Le couple effectue entre 100 et 150 plongées par an, toujours en binôme – la règle de base de la plongée sous-marine. Mais Kamel ne se contente pas de plonger, il prend également de nombreuses photos. « C’est en Guadeloupe, lorsque nous avons découvert la plongée, que nous avons commencé à prendre un appareil photo compact dans un caisson pour revenir avec des souvenirs. » Le hasard les fait rencontrer, il y a environ quatre ans, un journaliste travaillant pour des magazines de plongée. Très vite, une collaboration se met en place. « Nous faisons des tests et des essayages de matériels de plongée pour son magazine », raconte Kamel, qui a progressivement investi dans du matériel de photo professionnel afin de former un binôme photographe sous-marin-journaliste. Ses compétences, il les a acquises avec l’expérience. « Je n’ai jamais pris de cours de photo. » Pourtant, de nombreuses techniques sont à maîtriser, notamment l’usage du flash sous-marin, car plus la plongée est profonde, plus les couleurs s’estompent. Pour les photos animalières, il est aussi nécessaire d’être très proche de l’animal car, avec la distance, la couche d’eau entre l’objectif et le sujet est importante, ce qui peut jouer sur la qualité de la photo. Pour se faire encore plus discret et se fondre dans le milieu marin, Kamel s’est récemment formé à la plongée en circuit fermé, qui permet de plonger sans faire de bulles et ainsi approcher la faune marine de très près sans la déranger.

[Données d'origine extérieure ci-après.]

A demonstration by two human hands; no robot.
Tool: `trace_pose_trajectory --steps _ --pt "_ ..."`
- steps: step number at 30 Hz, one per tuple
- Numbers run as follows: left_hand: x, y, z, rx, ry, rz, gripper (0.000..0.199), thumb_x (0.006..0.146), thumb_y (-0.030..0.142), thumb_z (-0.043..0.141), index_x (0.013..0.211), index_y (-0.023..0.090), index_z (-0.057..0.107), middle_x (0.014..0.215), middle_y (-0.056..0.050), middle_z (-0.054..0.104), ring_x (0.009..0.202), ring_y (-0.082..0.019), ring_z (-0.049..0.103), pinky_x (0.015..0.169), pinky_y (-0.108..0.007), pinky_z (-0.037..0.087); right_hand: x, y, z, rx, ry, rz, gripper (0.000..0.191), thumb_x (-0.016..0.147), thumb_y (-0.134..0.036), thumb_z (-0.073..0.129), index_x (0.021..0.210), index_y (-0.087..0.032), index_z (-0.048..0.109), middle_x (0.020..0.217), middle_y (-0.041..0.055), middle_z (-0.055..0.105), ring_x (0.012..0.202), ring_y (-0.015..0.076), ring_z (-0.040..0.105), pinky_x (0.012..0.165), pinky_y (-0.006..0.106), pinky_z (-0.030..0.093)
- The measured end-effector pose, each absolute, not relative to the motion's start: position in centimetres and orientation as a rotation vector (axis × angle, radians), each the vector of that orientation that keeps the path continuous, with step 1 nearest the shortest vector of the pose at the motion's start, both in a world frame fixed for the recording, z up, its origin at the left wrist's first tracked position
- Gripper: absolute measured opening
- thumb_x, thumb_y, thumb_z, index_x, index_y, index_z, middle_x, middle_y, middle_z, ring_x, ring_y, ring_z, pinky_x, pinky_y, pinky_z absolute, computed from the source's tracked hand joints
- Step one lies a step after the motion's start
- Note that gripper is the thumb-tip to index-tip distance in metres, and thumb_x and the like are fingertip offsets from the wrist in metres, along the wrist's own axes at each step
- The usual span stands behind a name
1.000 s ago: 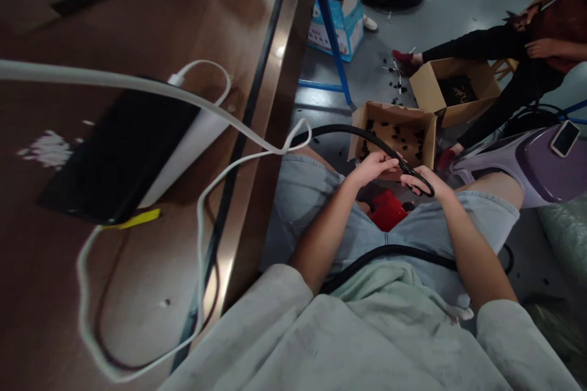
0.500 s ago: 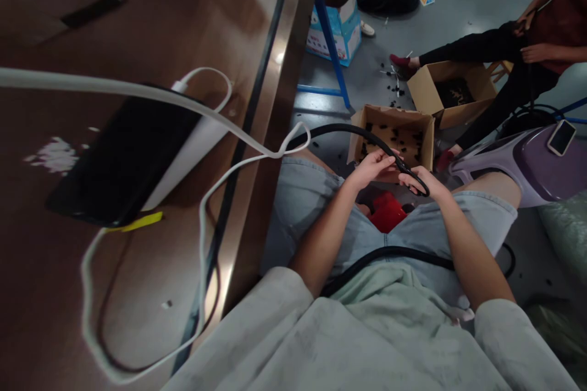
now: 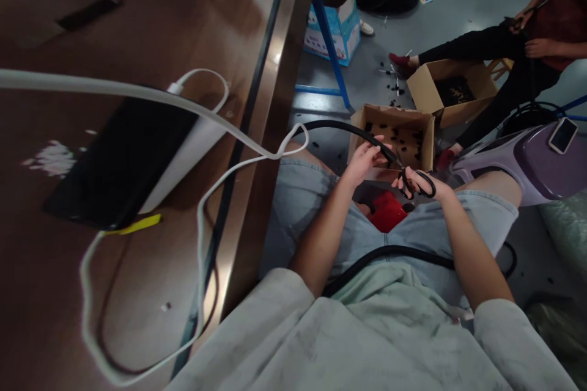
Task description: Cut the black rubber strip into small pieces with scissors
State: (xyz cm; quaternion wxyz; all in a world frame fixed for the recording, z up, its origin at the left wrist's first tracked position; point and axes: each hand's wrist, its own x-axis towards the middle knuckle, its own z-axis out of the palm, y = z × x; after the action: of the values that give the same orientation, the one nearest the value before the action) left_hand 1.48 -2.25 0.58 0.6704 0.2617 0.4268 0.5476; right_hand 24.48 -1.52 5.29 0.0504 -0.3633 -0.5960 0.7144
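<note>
In my right hand (image 3: 424, 183) is a pair of black-handled scissors (image 3: 406, 183), with their handles spread apart. Their blades point up and left toward the end of a thick black hose or cord (image 3: 337, 126). My left hand (image 3: 363, 162) grips that cord near its end, thumb and fingers closed round it. Both hands are over the near side of an open cardboard box (image 3: 391, 111) that has small black pieces scattered inside. Another stretch of black cord (image 3: 394, 250) lies across my lap. Whether the blades touch the cord is hard to make out.
To the left runs a brown table (image 3: 151, 317) with white cables (image 3: 202, 208), a dark phone-like slab (image 3: 119, 159) and white bits. A second cardboard box (image 3: 454, 88) sits by a seated co-worker (image 3: 548, 43). A purple plastic stool (image 3: 527, 159) bears a phone (image 3: 562, 135). Something red (image 3: 387, 211) is between my legs.
The scissors' handles have spread from closed to open in my right hand. My left hand has shifted slightly left along with the cord.
</note>
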Motion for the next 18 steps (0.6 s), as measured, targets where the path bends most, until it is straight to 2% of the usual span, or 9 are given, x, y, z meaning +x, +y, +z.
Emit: trace_pose_trajectory --steps 2,8,13,18 --pt "1.6 -2.3 0.6 0.587 0.964 1.225 0.046 0.086 0.031 0.069 0.13 0.019 0.063 0.111 -0.007 0.079 0.098 -0.018 0.074 0.087 -0.031 0.056 24.4 -1.5 5.0 -1.112 -1.796 2.184 0.079 0.089 -0.092 0.036 0.083 -0.018 0.066 0.095 0.0082 0.075 0.057 0.0137 0.057 0.054 0.028 0.044" --pt "1.4 -2.2 0.6 0.552 0.925 1.229 0.045 0.083 0.026 0.066 0.126 0.018 0.065 0.107 -0.007 0.08 0.096 -0.018 0.074 0.084 -0.029 0.056 24.4 -1.7 5.1 -1.14 -1.852 2.154 0.079 0.094 -0.088 0.03 0.077 -0.018 0.063 0.081 0.0072 0.074 0.055 0.0128 0.058 0.055 0.026 0.046" --pt "1.6 -2.4 0.7 0.57 0.901 1.252 0.048 0.081 0.033 0.08 0.125 0.02 0.066 0.116 -0.007 0.078 0.106 -0.018 0.073 0.094 -0.032 0.054 23.9 -1.8 6.8 -1.25 -2.042 1.907 0.075 0.091 -0.087 0.04 0.074 -0.018 0.061 0.064 0.0037 0.065 0.051 0.013 0.055 0.053 0.026 0.043" --pt "2.2 -2.5 0.1 0.548 0.865 1.298 0.05 0.073 0.03 0.09 0.117 0.021 0.069 0.118 -0.006 0.076 0.111 -0.019 0.071 0.104 -0.035 0.051 23.4 -1.9 7.0 -1.335 -2.014 1.825 0.07 0.09 -0.084 0.047 0.076 -0.017 0.062 0.065 0.0025 0.061 0.05 0.0125 0.053 0.051 0.026 0.041"
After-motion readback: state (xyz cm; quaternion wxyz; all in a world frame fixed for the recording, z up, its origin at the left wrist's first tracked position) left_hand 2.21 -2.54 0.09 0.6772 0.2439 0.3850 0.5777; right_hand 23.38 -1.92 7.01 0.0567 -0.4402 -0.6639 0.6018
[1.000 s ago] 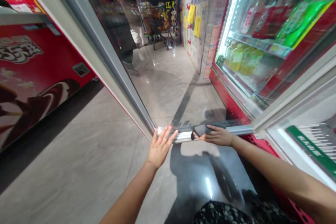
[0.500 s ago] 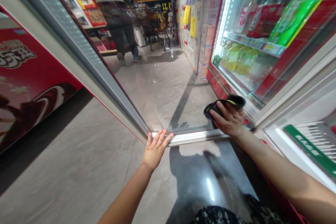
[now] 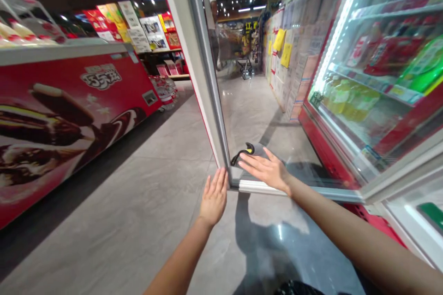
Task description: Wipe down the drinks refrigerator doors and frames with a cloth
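Observation:
The glass door (image 3: 249, 115) of a fridge stands swung out in front of me, with a pale frame (image 3: 194, 55) and a white bottom rail (image 3: 294, 190). My right hand (image 3: 265, 169) presses a dark grey cloth (image 3: 256, 149) with yellow trim flat against the lower glass, near the free-edge corner. Its fingers are stretched over the cloth, and part of the cloth is hidden beneath them. My left hand (image 3: 215, 198) rests with straight fingers against the door's lower outer corner, holding nothing.
A red ice-cream freezer (image 3: 134, 78) runs along the left. Through the glass are a lit drinks fridge (image 3: 332, 69), stacked cartons (image 3: 297, 83), a shopping cart (image 3: 245, 67) and a person (image 3: 209, 4). Bottle packs (image 3: 166, 92) stand beyond the freezer. Grey tiles (image 3: 148, 203) cover the floor.
My right hand has slid the cloth leftward along the bottom of the glass, from near the hinge side to the free edge. My left hand has stayed at the corner. The view has turned left.

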A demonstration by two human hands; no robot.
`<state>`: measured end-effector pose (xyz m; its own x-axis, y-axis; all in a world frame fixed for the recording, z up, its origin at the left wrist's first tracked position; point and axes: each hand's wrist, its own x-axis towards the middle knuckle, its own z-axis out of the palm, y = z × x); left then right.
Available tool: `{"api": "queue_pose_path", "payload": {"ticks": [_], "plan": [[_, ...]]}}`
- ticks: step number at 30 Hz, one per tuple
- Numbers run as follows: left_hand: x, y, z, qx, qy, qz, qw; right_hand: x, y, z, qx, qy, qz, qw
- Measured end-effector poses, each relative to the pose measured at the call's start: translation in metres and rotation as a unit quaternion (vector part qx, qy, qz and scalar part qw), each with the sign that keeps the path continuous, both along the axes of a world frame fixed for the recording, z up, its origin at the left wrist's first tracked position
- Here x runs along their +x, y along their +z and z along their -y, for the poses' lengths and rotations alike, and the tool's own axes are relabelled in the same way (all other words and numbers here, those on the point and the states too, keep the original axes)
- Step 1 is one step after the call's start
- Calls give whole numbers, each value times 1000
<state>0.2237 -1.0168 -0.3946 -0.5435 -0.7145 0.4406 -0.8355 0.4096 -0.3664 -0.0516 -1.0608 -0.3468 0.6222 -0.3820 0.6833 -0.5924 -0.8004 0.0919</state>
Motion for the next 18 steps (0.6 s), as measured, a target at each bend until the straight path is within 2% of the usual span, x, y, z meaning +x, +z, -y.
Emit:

Ce travail avec le journaliste a conduit Kamel à réaliser de nombreux reportages sur des épaves navales de la Seconde Guerre mondiale, ou bien dans des spots de plongée : à Bali, en Jordanie, aux Maldives, en Égypte, dans le bassin méditerranéen, en Martinique… « Quand on travaille pour des magazines, on nous fait voir les meilleurs endroits », souligne-t-il, satisfait de voir ses photos publiées dans des revues spécialisées.

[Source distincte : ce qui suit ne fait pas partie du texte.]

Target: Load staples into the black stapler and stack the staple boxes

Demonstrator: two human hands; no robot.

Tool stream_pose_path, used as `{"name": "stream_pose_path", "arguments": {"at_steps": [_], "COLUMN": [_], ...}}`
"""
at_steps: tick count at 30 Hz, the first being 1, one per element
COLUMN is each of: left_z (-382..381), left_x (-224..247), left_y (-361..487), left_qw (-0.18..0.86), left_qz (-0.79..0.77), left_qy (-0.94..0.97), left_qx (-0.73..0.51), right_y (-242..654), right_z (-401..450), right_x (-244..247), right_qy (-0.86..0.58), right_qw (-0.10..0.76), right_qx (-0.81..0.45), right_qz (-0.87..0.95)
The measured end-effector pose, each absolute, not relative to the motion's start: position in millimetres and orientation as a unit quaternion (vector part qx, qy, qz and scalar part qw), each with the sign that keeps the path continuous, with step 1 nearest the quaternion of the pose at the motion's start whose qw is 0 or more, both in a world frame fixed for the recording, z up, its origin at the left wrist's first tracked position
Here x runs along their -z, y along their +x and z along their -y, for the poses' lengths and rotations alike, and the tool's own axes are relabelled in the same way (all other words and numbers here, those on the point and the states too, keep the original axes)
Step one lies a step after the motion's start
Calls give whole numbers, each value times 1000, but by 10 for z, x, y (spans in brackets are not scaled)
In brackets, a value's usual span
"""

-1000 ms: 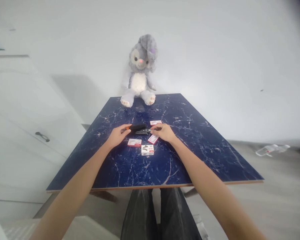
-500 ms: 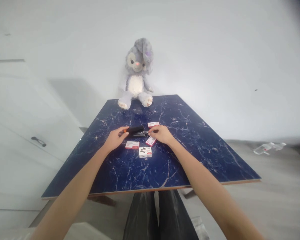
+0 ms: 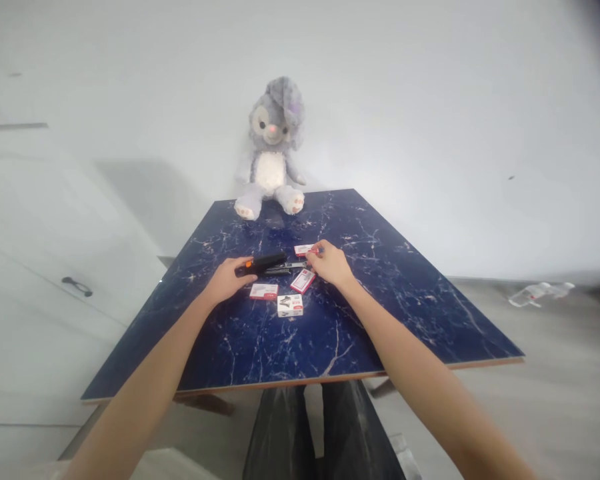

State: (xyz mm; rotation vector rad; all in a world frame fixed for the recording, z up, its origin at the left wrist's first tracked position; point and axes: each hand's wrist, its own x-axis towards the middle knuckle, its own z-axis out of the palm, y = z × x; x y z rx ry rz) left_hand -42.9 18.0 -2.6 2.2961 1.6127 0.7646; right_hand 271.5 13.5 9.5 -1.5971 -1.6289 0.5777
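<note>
My left hand (image 3: pixel 226 280) is closed around the rear end of a black stapler (image 3: pixel 264 263) with an orange patch. The stapler lies opened on the blue table, its silver staple channel (image 3: pixel 294 265) reaching toward my right hand (image 3: pixel 331 262). With fingers pinched, my right hand is just beyond the channel's tip, beside a red-and-white box (image 3: pixel 304 249); what is between the fingertips, if anything, is hidden. A second red-and-white box (image 3: pixel 303 281) lies angled below the channel. Nearer to me are another flat red-and-white box (image 3: pixel 264 291) and a white box with a dark printed picture (image 3: pixel 290 305).
A grey plush toy (image 3: pixel 271 153) sits at the far edge of the marbled blue table (image 3: pixel 330 333), against the white wall. A cabinet door with a dark handle (image 3: pixel 77 287) is on the left. A clear plastic item (image 3: pixel 540 293) lies on the floor at right.
My right hand has moved slightly away from me and to the right, off the stapler's channel toward the far box. More of the channel and the angled box shows. My left hand stays on the stapler.
</note>
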Motion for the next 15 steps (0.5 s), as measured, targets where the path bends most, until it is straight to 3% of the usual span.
{"name": "stream_pose_path", "arguments": {"at_steps": [7, 15], "left_z": [-174, -153], "left_x": [4, 20], "left_y": [-441, -402], "left_qw": [128, 121], "left_qz": [-540, -531], "left_qy": [791, 796], "left_qx": [-258, -264], "right_y": [2712, 2642], "right_z": [-231, -215], "right_x": [24, 44], "right_qy": [-555, -510], "right_qw": [440, 467], "right_qx": [-453, -551], "right_qz": [542, 468]}}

Cette passion pour la photographie sous-marine l’a également amené à participer à des concours de photos. La première compétition à laquelle Kamel a pris part avec Valérie est le challenge de Marseille. Première tentative, première victoire. Puis en 2015, ils arrivent à la troisième place de la coupe de France de photos animalières, et à la neuvième du championnat de France de photos sous-marines animalières. Kamel souhaite s’investir autant qu’il le peut dans cette activité. L’année dernière, il a organisé au Yachting Club de la Pointe Rouge son premier concours de photos, qui entre dans le cadre de la coupe de France. Cette coupe est organisée autour de plusieurs événements qui ont lieu toute l’année à travers la France. Le photographe qui obtient la meilleure moyenne gagne la coupe. Le club est par ailleurs en lice pour l’accueil des championnats de France en 2017, année où Marseille sera capitale européenne du sport.

Sympathisant d’une ONG

En juillet 2015, lors d’une sortie en mer, Kamel rencontre l’équipage du Sea Shepherd, une ONG fondée en 1977 par Paul Watson, militant écologiste canadien, et vouée à la protection des océans et des créatures marines. « En nous voyant avec mon binôme, armé de mon appareil photo, l’équipe nous a demandé si nous voulions bien faire des images d’une de leurs opérations en cours, l’opération “Mare Nostrum”, qui vise à s’attaquer aux déchets plastiques en mer. Ces objets, comme les filets de pêche abandonnés ou perdus, emprisonnent les animaux, les tortues, les poissons et, à l’échelle mondiale, leur quantité est énorme. » Sympathisant de Sea Shepherd, il accepte la demande. « Mais la météo a empêché toute sortie en mer pendant quelques jours. Nous avons alors proposé une plongée dans le port de Marseille, que la mairie nous a autorisés à filmer. » La vidéo tournée à cette occasion a été fortement médiatisée en raison des nombreux déchets qui ont été retrouvés sur le sol marin. « Tous les ports sont sales, et le Vieux-Port de Marseille, comme les autres, a accumulé des décennies de déchets. Mais comme la vidéo a beaucoup fait parler, des opérations de nettoyage y sont désormais organisées », conclut-il, satisfait.

* Groupe de plongeurs qui évoluent à la même profondeur, pendant la même durée, et qui effectuent le même trajet.